Farmers are pragmatic folks and look for practical solutions to problems, but phosphorus management is a complex topic. As much as phosphorus likes to bind with soil particles, it can also move with the soil if it erodes or can dissolve in waters that flow off the land or down into the soil. This makes it somewhat confusing to figure out which practices we might need to modify in order to reduce phosphorus runoff.
In my opinion there are four basic areas we need to focus on, where farming practices might be contributing to the problem:
• Soil Erosion. We must stop water from flowing in large volumes across fields and down slopes. We need to learn how to re-incorporate grass waterways back into glyphosate-resistant field crop systems.
• Building soil health and its ability to hold nutrients. We must look at our tillage regime, use of cover crops and crop rotations to increase organic matter, and improve the water-holding capacity of our soils to both store nutrients and reduce what runs off our farms.
• Nutrient use. By now most of us have heard of the 4Rs (right source, right rate, right time, right place) but each operation needs to focus on those Rs that matter most to their situation. Let’s assume we are soil testing and putting on the correct source and amount of nutrients, so we need to focus on correct time and placement of nutrients to minimize the amount of phosphorus that is moving off our fields. We know we need phosphorus for optimal plant growth, but at the same time we need to figure out when and how to put it on, so that it won’t be susceptible to movement.
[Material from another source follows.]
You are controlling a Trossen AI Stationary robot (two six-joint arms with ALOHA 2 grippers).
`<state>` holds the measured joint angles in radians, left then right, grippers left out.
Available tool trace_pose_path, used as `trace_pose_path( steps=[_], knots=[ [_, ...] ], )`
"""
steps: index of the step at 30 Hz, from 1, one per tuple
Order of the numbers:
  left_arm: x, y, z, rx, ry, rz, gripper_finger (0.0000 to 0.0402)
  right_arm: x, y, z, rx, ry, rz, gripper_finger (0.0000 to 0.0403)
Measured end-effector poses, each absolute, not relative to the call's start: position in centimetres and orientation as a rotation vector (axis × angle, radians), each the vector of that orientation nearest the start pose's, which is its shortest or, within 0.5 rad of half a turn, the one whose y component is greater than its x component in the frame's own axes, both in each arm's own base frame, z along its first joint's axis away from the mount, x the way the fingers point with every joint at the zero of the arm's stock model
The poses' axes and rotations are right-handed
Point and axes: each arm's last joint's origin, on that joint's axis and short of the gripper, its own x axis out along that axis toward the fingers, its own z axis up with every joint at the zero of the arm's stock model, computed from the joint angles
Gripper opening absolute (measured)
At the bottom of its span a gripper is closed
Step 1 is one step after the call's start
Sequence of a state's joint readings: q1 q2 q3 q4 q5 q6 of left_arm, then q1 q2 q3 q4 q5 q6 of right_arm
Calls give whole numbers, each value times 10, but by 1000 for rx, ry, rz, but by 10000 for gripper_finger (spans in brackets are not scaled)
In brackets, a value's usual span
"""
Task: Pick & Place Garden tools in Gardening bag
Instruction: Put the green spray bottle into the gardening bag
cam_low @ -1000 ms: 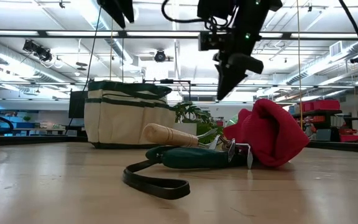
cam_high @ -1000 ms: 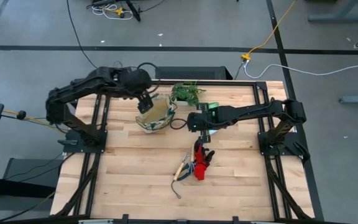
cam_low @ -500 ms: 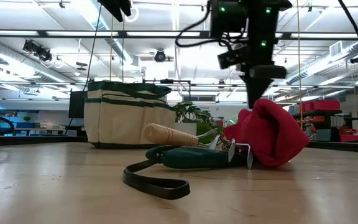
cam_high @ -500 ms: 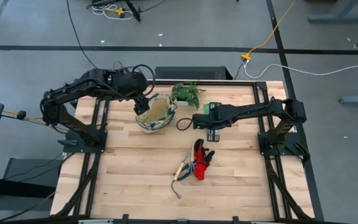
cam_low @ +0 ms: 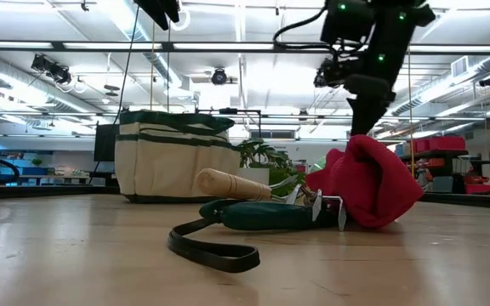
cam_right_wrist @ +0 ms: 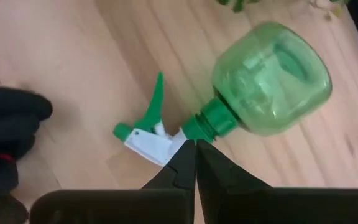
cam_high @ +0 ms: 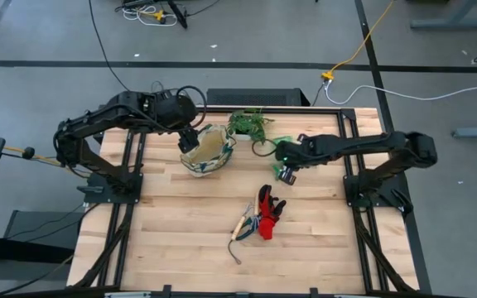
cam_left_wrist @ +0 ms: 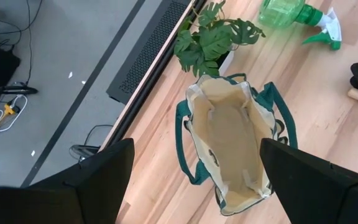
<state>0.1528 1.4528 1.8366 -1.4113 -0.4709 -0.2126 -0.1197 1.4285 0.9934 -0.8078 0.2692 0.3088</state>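
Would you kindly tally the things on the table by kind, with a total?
Spray bottle: 1
Gloves, one bundle: 1
Hand rake: 1
Green-handled tool with strap: 1
Gardening bag: 1
Potted plant: 1
Total: 6

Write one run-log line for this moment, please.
left gripper: open, above gardening bag | right gripper: shut, empty, over spray bottle lying on table | gloves, rake: on table

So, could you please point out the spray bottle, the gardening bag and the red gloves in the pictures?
spray bottle (cam_right_wrist: 271,78): right wrist view, on the translucent green body.
gardening bag (cam_left_wrist: 232,140): left wrist view, on the cream inside of the open bag.
red gloves (cam_low: 373,183): low view, on the red fabric.
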Motion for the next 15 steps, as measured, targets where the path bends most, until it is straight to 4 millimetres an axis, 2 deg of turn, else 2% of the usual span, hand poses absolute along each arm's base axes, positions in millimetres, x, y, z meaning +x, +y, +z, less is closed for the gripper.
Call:
trace_pose_path(
  steps=[6,11,15],
  knots=[
    [237,50,433,-23,963,672,355,243,-42,210,392,1113,-543,13],
    [237,50,433,-23,962,672,355,242,-42,196,471,1057,-580,13],
    [237,50,433,-7,968,663,355,244,-43,195,492,1004,-622,13]
  ],
)
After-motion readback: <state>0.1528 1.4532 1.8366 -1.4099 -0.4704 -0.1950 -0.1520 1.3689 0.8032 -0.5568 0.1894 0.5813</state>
• Agricultural Point Sources. Tile outlets, pond outlets and building outlets can be an opportunity to reduce or eliminate phosphorus outflows with new kinds of technological solutions. The Holland Marsh Growers’ Association, Flowers Canada, Ontario Greenhouse Vegetable Growers and The Ontario Greenhouse Alliance are currently researching water treatment options and contributing to a base of knowledge that will allow growers greater choices in affordable options to re-circulate and treat water streams.
The issue of phosphorus in the Great Lakes is going to test our industry. There are a number of commodity-specific programs underway to demonstrate the sustainability of agriculture. But talking the talk is easier than walking the walk. We will need to prove that we can reduce the environmental impacts beyond our farm boundaries. Thus far, sustainability initiatives have been largely unchallenged as they seek to address customer, government and consumer concerns about sustainability. The phosphorus issue will push commodity-driven farm sustainability programs, and industry-supported programs such as the 4Rs to prove that they can address whatever the criticism might be about a specific issue: nutrient use, antibiotic use, animal welfare, social responsibility or in this case the reduction of nutrients that flow off our agricultural operations.
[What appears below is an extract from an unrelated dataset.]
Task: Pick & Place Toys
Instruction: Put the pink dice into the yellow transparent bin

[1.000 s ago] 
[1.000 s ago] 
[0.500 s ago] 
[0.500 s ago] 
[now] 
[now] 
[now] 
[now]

What actual farm practices should farmers be looking at on their farms?
• Are you using a good crop rotation that maintains soil organic matter or is soy-on-soy a regular occurrence on your farm?
• Have you looked at the drainage patterns on your field and done everything possible given your farm’s drainage pattern to reduce overland flow of water? Even if that means you have to farm differently than your neighbours?
• Look at when and how you (or your supplier) uses manure or fertilizer. Is it the best time of year to apply and is it incorporated or side dressed where possible? Are nutrients applied while a green crop is on the field that will bind the nutrients? Or is it put on a barren brown field where it is susceptible to runoff or snow melt? What changes could you make in how or when you apply nutrients to keep your fertilizer away from the water?
We must refine our systems so that the nutrients our plants need are kept out of the waters that flow off our farms. The issue of Great Lakes phosphorus and a 40 per cent reduction target is not going to just blow over. If we are really committed to sustainability, agriculture must respond to the challenge and commit to specific measurable actions to help play our part in a reductions strategy.